You've set up a new SDK connection. Once your SDK is connected and you configure the trackingCallback method, you can validate that the experiment data is being sent correctly to your data warehouse.

There are changes to any part of the GrowthBook integration, such as changes to your data warehouse, the tracking libraries (Google Analytics [GA4], Segment, Amplitude, etc.), or changes to the GrowthBook-related code within your application.

How do I run an A/A test in GrowthBook?

An A/A test is run just as an A/B test would be run. Follow the usual instructions for creating an experiment and ensure the "variations" are serving the same values.

The feature for your A/A test will look something like this:

A/A Feature Rule

Then, start your experiment just as you would any other experiment. Wait until it has been live for a few hours or days, depending on how much traffic you get, then take a look at the results.

What problems can an A/A test reveal?

A/A tests are a low-risk approach to help ensure that your experiment is set up correctly.

Problem: No traffic, incorrect metric values, or SRM errors (imbalanced traffic)

For these errors, check our generic troubleshooting guide.

Problem: Metrics show statistically significant lifts in the A/A test

One goal of an A/A test is to confirm that all of the Metrics appear balanced across the two variations. In an ideal world, there would be no statistically significant Metric movements between the two variations, because if everything is set up correctly the two variations should have produced identical results (or nearly so, due to random chance).

It's important to remember the uncertainty that underpins all experiments.
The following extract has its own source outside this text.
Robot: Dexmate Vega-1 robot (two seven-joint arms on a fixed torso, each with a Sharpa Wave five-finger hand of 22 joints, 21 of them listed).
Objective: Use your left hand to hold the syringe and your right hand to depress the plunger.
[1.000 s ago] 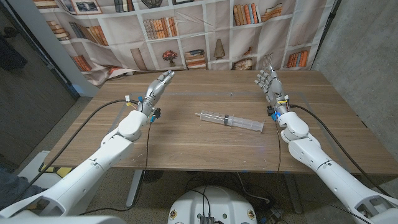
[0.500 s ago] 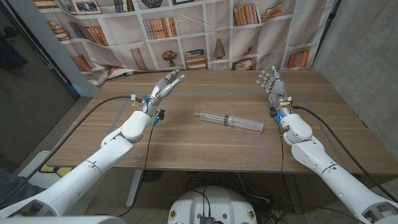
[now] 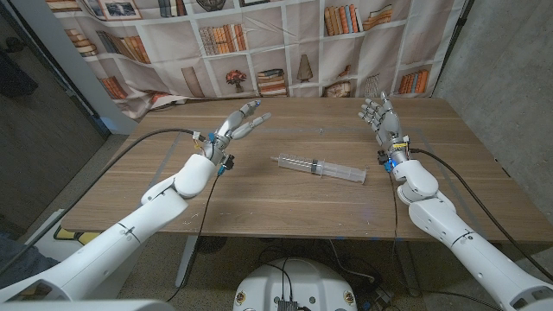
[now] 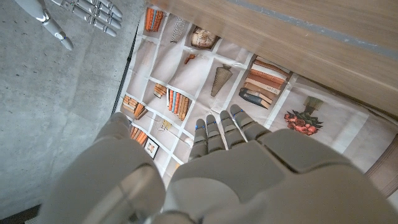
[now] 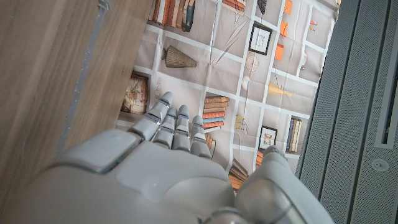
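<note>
Head view: one syringe (image 3: 320, 168), two hands.

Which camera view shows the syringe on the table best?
The head view shows it best: the whole syringe lies on the wooden table between the two hands, untouched. The left and right wrist views give no look at the syringe; they look past their own hands at the table edge and the bookshelf backdrop.
</note>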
In order to state that an experiment is a "winner" without collecting data forever, we often accept some level of uncertainty when declaring that a Metric is clearly positive or clearly negative.

The default level of uncertainty that is used in GrowthBook's Bayesian statistics engine is:

note

The probability of a variation being higher or lower than the baseline is greater than 95% or less than 5%.
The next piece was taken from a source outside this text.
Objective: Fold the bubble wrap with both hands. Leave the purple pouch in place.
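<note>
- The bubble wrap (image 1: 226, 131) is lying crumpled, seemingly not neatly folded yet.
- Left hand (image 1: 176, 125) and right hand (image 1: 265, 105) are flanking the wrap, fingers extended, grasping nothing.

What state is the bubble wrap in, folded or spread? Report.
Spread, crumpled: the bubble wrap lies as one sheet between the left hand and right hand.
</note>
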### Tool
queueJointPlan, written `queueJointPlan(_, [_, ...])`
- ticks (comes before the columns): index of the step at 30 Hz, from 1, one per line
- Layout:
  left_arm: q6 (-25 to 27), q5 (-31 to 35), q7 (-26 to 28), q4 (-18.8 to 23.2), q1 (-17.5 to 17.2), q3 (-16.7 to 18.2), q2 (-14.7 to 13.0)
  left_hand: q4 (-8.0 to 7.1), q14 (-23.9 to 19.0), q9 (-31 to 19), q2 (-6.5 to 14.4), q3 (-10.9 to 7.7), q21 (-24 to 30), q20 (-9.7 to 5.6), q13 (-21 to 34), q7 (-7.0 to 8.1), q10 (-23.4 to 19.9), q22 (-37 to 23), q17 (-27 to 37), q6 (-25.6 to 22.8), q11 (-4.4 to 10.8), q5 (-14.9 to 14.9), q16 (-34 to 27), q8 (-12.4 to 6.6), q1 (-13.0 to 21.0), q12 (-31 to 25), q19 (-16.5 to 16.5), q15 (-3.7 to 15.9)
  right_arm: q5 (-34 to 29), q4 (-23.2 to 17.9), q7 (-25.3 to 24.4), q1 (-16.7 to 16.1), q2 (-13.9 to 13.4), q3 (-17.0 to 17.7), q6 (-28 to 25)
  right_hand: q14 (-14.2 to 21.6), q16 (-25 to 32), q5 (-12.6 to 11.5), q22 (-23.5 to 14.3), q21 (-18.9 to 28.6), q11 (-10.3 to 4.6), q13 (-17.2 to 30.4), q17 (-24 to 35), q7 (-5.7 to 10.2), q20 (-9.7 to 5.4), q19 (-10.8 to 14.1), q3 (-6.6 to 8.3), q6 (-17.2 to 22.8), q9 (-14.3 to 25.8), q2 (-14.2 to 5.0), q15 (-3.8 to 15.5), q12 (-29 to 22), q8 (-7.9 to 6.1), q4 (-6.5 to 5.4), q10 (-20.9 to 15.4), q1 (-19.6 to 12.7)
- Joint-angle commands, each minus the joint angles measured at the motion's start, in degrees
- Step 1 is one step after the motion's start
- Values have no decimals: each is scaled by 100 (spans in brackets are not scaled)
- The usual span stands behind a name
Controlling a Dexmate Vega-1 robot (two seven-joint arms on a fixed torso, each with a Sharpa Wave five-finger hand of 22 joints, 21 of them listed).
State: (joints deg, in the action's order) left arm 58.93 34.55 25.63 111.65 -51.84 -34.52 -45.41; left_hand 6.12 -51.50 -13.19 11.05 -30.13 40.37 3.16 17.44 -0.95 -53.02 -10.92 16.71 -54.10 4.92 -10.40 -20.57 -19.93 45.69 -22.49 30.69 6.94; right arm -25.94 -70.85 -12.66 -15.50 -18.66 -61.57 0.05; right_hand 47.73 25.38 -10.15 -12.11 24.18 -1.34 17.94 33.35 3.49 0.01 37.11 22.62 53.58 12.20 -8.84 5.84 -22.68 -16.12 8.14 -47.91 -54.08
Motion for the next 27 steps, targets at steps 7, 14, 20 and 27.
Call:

This means that some percentage of the time, your variations will be identical but still yield statistically significant effects.

In other words, about 10% of the time, you may see a statistically significant effect in an A/A Metric even if the test is set up correctly. You can lower this value by lowering the "Chance to Win Threshold" in your Organization settings, but that just means it will also take longer for actual A/B experiments to reach a significance level.
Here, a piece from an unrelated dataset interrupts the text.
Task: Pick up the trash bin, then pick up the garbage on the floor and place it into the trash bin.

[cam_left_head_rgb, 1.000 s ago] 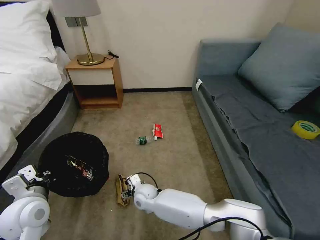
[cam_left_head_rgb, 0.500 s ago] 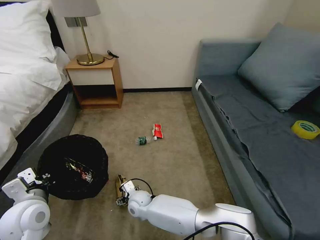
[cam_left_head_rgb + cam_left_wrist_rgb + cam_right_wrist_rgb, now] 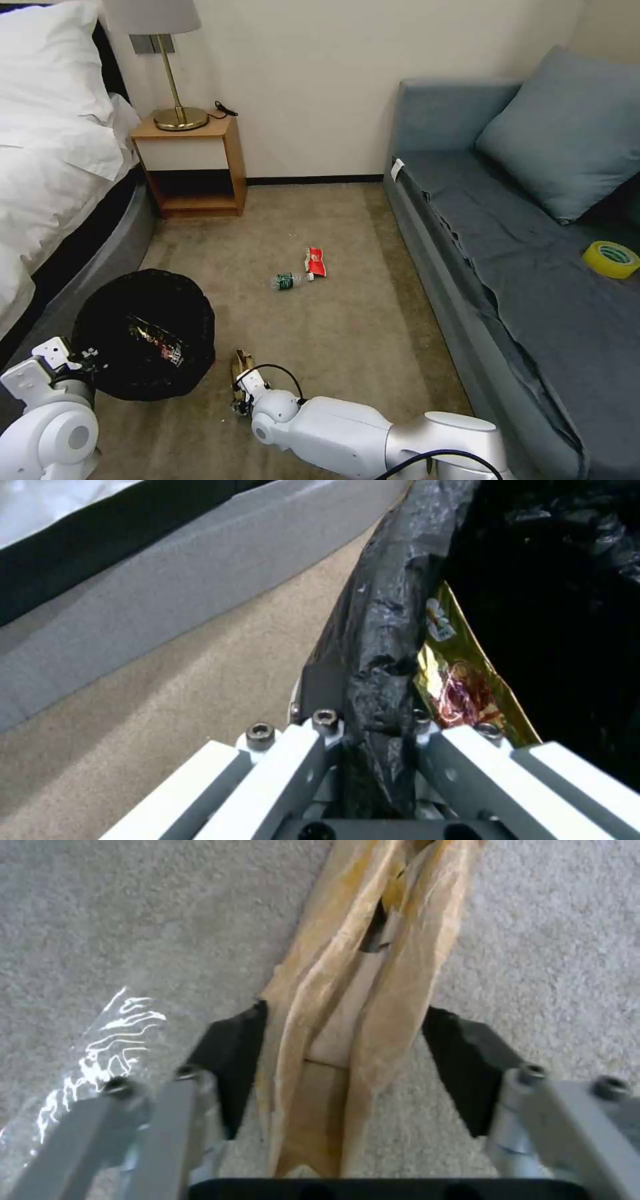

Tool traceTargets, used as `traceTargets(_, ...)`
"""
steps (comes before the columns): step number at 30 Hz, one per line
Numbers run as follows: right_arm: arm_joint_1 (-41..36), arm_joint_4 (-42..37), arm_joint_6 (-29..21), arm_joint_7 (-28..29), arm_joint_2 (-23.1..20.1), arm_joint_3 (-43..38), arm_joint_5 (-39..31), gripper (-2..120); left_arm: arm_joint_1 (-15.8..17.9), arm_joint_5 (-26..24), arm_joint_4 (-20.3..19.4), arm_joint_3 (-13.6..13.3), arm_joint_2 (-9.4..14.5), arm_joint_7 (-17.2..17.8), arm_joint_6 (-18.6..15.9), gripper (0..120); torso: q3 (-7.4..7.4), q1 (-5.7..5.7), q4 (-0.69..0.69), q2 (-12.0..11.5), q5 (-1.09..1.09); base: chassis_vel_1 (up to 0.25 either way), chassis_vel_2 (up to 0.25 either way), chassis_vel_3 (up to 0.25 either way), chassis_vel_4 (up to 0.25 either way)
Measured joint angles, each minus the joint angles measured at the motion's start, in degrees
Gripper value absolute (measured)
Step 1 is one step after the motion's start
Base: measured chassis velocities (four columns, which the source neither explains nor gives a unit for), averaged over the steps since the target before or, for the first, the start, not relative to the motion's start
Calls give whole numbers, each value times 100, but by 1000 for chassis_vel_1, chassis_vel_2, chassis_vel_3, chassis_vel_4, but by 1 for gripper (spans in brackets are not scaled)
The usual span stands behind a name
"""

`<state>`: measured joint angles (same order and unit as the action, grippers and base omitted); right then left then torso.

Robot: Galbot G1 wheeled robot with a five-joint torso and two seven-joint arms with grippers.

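The trash bin point(image 3: 143, 313), lined with a black bag, sits on the carpet by the bed, and my left gripper point(image 3: 75, 355) is shut on its rim point(image 3: 380, 645). A yellow-brown snack wrapper point(image 3: 460, 690) lies inside it point(image 3: 157, 340). My right gripper point(image 3: 239, 395) is low on the floor and open, with its black pads point(image 3: 230, 1060) on either side of the tan crumpled wrapper point(image 3: 360, 990), whose far end shows in the head view point(image 3: 241, 361). Farther out lie the small clear bottle point(image 3: 287, 281) and the red-white packet point(image 3: 315, 261).
The bed point(image 3: 60, 153) runs along the left and a grey sofa point(image 3: 507, 253) along the right, with a yellow tape roll point(image 3: 611, 259) on it. A wooden nightstand point(image 3: 190, 167) with a lamp stands at the back wall. A scrap of clear film point(image 3: 100, 1055) lies beside the wrapper.
My right arm has drawn back towards me and sunk lower over the tan wrapper. The left gripper and the bin have shifted slightly down and left.
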<state>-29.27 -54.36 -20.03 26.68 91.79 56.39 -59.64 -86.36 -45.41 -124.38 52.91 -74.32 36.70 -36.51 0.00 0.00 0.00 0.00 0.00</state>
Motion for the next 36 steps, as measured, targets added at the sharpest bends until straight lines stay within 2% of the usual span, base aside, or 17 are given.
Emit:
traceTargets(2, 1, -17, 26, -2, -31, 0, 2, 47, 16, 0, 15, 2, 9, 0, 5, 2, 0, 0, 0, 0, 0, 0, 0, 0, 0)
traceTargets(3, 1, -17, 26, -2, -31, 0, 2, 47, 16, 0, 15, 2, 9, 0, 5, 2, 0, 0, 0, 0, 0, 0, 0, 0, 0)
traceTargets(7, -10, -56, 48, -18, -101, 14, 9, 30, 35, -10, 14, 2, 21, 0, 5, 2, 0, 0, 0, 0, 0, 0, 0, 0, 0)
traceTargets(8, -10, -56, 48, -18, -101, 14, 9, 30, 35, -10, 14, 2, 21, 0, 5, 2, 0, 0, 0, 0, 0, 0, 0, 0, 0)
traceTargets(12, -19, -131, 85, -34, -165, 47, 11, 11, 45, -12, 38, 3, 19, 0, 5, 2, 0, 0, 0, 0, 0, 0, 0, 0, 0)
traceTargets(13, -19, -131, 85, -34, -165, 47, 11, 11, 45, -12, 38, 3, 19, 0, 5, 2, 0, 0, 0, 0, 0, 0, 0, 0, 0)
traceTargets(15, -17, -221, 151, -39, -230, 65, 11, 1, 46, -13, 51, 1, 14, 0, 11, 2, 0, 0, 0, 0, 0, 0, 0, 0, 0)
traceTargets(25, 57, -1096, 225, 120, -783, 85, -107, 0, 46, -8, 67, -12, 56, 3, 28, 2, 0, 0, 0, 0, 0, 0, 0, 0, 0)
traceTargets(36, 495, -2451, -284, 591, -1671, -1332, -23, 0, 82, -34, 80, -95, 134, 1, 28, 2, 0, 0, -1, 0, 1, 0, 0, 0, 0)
So, how do we use this information about statistical significance?

  • If you have an A/A test with 10 Metrics that are different from one another, and 7 of them are different in a statistically significant way, and the differences are large (e.g. not 96% chance to win, but 99.9+), then you can plausibly state that something is wrong and you may want to dig into your set up. Use the general solutions in the trouble shooting guide as hints for where to begin looking for errors.
  • If you have an A/A test with 10 Metrics and 1 of them is statistically significant, or even 2 of them, then this is very plausibly due to chance and likely can be ignored and deemed a successful A/A test. You can restart your A/A test with re-randomization to confirm this if you want to. You should see a similar number of metrics reaching statistical significance, and they should not always be the same ones.
  • Things get more complicated when you have 10 Metrics and 3-4 of them show statistically significant differences. In these cases, you should consider whether the Metrics are related to one another. If you have three "purchase" Metrics that are highly correlated with one another, then it's plausible that one "unlucky" draw caused this statistical significance and the A/A test is working fine. In this situation, you should consider restarting your A/A test to confirm this theory. If all three Metrics are quite different from one another, then it's stronger evidence that something may be wrong in your set up.

Restarting an A/A test

If you found some issues with your set up and want to re-run your A/A test, or if you had a Metrics imbalance that you are still uncertain about, you should usually restart the A/A test and run it again.

The easiest way to do this while still guaranteeing you have a clean test is to use the "Make Changes" flow in the A/A experiment page.

Use this flow to "Start a New Phase" and make sure you "re-randomize traffic" to ensure that users returning to your test will be re-randomized into variations.

New Phase New Phase, Re-Randomize